EXERCISE PROMPT:
Repeat the data below exactly, dropping any pictures it holds.

DATA SHOWN:

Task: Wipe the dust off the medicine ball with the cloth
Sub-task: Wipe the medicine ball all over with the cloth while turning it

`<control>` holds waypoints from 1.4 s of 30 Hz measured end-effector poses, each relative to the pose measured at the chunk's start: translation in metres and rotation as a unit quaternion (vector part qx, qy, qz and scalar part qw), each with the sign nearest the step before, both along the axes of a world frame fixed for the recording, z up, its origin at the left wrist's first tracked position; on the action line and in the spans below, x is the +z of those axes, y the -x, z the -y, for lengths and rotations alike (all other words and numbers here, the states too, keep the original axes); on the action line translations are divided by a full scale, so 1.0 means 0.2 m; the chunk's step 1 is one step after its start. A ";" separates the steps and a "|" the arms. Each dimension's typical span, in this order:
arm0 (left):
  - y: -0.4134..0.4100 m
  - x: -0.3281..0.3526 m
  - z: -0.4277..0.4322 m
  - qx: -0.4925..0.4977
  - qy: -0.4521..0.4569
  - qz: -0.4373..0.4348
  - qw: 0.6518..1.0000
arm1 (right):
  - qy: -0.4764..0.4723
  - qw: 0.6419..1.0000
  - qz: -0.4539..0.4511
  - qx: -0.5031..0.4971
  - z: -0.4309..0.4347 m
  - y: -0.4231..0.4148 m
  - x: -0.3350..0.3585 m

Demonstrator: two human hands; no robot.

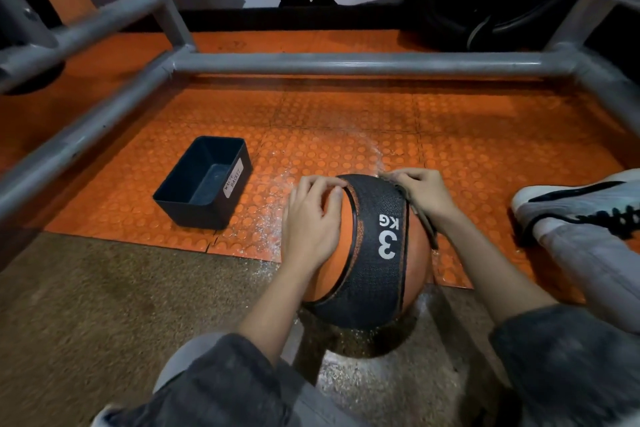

ANSWER BOX:
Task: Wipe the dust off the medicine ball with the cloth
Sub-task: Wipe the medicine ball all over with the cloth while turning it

`<control>` holds waypoints from 1.4 s of 30 Hz measured end-effector poses, each relative to the pose measured at the chunk's start: translation in metres and rotation as a unit quaternion (vector part qx, qy, qz and scalar part qw), each with the sign nearest the step before, both along the axes of a world frame fixed for the recording, z up, its origin at the left wrist's first tracked position; on the action line and in the spans below, x is the +z of those axes, y the -x, z the -y, for lengths and rotations alike (all other words and numbers here, the states too, keep the original axes); on the action line translations are divided by a full scale, so 1.0 means 0.2 m; the chunk's step 1 is one step after its start. A ";" separates the steps and a "|" the arms. Each dimension's typical span, in this order:
arm0 (left):
  - y: -0.4134..0.4100 m
  - x: -0.3281..0.3526 m
  - z: -0.4277..0.4322 m
  - qx: -0.4925..0.4977
  - qy: -0.4521..0.4569
  - qz: -0.4373..0.4348
  - qw: 0.6518..1.0000
arm1 (right):
  - qy: -0.4764..0.4723
  - qw: 0.6419..1.0000
  - qz: -0.4539..0.4511
  - qx: -0.5031..0.4971
  - z: -0.4309..0.4347 m
  - y: -0.4231..0.4148 m
  - x: -0.3350..0.3585 m

Demonstrator: two human hands; no robot.

This concludes the answer.